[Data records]
-*-*-
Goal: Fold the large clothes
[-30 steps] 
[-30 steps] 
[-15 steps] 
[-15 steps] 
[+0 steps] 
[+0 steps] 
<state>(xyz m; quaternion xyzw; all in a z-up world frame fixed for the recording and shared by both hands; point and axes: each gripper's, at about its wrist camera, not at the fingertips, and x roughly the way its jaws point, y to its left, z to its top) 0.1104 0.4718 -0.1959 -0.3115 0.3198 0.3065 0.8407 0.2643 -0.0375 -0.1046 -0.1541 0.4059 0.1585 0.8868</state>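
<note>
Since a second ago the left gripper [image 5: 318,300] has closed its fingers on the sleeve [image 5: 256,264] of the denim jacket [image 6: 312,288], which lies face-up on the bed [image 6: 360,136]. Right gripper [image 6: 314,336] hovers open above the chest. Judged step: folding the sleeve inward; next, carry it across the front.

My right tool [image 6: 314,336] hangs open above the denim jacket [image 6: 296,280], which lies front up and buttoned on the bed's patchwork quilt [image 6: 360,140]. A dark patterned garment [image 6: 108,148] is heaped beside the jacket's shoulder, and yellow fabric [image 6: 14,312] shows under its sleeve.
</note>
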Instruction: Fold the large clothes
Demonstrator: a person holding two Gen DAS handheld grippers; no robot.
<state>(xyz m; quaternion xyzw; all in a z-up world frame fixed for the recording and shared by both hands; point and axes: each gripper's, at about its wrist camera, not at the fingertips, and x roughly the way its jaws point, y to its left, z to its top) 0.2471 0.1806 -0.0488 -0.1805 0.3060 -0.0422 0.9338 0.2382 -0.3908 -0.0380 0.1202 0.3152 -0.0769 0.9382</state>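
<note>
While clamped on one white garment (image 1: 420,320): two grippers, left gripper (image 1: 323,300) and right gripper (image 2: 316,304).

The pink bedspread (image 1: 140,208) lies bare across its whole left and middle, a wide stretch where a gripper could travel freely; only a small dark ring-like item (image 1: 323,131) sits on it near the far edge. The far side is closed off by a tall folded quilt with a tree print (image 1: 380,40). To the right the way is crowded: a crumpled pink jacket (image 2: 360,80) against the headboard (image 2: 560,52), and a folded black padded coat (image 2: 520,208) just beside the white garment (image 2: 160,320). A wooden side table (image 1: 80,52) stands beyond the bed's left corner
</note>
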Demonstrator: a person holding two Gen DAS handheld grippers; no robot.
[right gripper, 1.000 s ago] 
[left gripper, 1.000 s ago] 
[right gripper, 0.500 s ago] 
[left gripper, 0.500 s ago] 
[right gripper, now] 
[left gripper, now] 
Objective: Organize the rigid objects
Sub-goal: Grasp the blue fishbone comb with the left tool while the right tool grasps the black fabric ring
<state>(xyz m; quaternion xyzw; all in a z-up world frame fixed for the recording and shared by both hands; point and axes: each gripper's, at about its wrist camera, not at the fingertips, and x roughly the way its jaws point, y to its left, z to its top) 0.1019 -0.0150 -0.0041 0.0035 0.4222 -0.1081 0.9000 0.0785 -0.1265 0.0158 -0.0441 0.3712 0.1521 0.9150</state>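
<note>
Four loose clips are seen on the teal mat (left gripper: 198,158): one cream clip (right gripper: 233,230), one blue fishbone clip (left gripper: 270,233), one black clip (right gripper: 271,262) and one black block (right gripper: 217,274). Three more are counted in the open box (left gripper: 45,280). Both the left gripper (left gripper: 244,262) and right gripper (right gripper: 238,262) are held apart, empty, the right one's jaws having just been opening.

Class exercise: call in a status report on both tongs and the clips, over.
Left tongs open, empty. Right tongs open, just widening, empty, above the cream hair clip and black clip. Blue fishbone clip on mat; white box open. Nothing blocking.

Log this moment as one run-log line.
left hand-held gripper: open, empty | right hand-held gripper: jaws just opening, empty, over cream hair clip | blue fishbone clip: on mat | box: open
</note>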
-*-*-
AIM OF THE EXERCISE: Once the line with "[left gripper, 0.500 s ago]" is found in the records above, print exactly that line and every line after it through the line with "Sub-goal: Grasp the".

FINAL ANSWER:
[left gripper, 0.500 s ago] 
[right gripper, now] 
[left gripper, now] 
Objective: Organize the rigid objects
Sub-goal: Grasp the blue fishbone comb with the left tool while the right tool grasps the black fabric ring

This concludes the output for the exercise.